Which lines of the entries hold the string "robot"? Copy each one.

[[ Data supplied open ]]

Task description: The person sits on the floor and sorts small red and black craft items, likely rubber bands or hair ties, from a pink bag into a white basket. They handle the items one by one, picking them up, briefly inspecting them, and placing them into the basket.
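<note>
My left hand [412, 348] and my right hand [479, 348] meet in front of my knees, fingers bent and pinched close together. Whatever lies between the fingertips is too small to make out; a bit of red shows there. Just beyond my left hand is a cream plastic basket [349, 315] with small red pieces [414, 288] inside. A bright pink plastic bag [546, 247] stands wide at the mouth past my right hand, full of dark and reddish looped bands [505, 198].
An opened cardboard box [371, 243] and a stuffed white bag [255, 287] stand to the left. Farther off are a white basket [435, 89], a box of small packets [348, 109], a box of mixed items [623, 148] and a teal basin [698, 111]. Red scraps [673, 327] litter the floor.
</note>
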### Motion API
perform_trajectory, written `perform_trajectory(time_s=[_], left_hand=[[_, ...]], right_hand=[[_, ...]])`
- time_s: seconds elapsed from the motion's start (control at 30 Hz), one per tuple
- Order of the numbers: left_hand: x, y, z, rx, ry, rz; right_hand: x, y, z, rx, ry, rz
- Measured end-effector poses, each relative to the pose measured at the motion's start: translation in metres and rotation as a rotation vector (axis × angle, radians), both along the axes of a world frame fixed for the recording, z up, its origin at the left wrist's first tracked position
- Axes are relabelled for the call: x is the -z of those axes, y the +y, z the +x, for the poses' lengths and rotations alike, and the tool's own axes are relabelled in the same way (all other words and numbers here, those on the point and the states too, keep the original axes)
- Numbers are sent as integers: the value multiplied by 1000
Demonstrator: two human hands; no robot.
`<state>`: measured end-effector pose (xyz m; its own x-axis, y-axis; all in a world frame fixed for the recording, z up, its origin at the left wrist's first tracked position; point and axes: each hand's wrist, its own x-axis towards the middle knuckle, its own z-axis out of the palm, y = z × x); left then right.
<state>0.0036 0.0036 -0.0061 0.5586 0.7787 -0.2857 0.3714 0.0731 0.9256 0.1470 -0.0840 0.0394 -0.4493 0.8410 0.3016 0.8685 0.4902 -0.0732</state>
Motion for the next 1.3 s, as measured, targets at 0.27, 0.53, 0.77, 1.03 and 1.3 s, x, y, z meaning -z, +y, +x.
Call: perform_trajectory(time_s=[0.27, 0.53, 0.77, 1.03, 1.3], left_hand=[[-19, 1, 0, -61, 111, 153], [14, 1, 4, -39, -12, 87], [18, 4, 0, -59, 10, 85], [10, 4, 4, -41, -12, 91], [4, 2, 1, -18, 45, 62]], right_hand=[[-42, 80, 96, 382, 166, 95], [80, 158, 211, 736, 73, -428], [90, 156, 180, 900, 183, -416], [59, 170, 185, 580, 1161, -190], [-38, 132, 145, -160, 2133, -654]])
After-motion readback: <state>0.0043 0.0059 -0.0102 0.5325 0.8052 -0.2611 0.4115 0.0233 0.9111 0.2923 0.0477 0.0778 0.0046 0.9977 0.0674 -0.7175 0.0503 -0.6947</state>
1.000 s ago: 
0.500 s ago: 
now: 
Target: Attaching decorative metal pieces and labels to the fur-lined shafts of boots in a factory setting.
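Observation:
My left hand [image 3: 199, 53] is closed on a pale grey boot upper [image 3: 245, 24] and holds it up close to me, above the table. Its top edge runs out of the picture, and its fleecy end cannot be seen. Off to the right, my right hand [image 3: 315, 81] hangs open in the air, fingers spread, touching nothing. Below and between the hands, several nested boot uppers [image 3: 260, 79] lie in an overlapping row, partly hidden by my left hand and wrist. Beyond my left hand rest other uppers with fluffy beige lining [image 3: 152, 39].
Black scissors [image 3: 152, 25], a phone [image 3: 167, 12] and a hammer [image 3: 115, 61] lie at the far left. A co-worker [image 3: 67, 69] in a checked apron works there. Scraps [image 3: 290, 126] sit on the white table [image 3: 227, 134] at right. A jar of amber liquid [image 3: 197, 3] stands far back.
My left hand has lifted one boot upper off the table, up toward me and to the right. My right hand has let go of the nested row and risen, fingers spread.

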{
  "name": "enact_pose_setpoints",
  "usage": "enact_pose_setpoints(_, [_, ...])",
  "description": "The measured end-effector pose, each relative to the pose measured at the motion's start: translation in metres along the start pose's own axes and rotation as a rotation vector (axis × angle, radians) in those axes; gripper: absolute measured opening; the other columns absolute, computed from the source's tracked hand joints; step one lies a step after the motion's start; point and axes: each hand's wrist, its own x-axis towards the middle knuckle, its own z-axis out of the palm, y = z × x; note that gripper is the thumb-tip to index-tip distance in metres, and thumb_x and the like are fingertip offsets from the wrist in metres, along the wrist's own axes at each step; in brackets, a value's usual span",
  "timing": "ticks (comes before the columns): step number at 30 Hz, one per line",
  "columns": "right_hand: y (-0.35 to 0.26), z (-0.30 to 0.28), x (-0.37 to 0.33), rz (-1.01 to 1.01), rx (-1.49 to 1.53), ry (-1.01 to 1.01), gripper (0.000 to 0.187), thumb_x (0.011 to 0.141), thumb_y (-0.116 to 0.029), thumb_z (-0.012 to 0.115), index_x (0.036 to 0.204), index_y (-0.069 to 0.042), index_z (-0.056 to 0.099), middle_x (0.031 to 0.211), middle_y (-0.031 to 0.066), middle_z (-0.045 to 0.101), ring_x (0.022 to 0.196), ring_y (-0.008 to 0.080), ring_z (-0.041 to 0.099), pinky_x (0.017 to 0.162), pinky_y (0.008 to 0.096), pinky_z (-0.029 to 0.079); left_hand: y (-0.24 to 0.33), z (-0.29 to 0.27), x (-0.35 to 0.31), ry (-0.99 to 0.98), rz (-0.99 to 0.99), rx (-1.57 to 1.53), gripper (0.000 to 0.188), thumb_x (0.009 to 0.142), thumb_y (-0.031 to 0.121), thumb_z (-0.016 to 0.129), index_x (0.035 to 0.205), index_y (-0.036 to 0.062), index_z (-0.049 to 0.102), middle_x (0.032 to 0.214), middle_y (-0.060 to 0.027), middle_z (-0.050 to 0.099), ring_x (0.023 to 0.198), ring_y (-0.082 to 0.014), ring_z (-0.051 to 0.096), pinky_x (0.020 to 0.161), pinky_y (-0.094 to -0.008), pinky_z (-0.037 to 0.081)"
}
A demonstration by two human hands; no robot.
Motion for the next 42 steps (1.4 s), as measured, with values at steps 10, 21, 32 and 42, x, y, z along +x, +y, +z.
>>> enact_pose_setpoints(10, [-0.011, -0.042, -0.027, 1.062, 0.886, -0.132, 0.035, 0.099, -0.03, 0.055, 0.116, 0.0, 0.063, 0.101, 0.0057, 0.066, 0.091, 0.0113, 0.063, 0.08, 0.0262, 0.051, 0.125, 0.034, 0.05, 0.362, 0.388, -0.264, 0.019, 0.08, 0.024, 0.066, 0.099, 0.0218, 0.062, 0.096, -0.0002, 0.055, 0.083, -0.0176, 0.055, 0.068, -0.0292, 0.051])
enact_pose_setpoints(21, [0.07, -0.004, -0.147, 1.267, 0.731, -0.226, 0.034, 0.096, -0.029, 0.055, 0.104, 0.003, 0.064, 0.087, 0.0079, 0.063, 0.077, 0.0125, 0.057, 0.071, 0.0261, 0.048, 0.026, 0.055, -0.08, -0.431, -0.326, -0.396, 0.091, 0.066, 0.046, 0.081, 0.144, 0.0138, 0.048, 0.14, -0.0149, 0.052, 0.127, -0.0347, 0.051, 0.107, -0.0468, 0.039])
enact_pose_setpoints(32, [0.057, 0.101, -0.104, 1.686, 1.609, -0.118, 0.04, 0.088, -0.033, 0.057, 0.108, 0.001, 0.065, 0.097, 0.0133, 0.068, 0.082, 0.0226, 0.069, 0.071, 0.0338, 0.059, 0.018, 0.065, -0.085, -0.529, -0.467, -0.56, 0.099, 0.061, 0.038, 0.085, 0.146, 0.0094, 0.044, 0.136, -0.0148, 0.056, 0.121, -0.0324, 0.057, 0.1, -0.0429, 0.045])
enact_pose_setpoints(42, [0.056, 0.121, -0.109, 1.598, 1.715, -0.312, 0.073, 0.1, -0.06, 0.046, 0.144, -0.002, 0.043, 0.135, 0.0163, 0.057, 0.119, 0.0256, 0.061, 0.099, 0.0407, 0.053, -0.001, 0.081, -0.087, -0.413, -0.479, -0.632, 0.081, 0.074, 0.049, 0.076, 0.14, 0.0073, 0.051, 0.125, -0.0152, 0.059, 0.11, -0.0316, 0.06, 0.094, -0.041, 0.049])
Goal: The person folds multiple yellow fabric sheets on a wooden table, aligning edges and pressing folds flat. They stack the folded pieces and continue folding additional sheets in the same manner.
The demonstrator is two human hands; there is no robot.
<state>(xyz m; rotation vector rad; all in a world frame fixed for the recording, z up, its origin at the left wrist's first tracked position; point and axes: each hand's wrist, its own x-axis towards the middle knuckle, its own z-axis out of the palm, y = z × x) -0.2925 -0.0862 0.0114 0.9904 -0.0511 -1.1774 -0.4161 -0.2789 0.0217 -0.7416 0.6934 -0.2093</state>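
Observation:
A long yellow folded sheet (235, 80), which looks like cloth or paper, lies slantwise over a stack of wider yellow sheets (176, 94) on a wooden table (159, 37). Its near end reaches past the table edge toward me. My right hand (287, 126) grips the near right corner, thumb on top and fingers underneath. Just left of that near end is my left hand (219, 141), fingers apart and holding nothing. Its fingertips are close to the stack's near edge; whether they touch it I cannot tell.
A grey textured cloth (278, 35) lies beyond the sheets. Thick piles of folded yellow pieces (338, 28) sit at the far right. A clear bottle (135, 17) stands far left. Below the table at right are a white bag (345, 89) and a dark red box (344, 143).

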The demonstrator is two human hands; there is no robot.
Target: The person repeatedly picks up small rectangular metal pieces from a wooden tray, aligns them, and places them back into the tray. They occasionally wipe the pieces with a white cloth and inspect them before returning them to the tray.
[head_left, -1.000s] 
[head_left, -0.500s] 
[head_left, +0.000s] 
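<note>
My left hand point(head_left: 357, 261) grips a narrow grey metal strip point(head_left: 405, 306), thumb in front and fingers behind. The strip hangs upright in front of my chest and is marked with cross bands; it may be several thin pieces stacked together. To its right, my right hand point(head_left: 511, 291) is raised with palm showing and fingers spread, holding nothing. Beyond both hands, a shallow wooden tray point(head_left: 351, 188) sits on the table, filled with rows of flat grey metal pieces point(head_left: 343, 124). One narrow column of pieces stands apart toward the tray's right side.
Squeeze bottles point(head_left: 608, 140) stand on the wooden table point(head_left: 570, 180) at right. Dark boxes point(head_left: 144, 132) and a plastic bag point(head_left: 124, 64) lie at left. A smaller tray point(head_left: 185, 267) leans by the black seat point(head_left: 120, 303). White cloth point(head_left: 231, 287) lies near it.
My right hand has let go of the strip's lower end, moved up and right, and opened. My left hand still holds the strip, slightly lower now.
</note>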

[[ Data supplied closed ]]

> _Task response_:
Demonstrator: two human hands; no robot.
A demonstration by two human hands; no robot.
The demonstrator is two human hands; there is no robot.
The demonstrator is two human hands; there is no robot.

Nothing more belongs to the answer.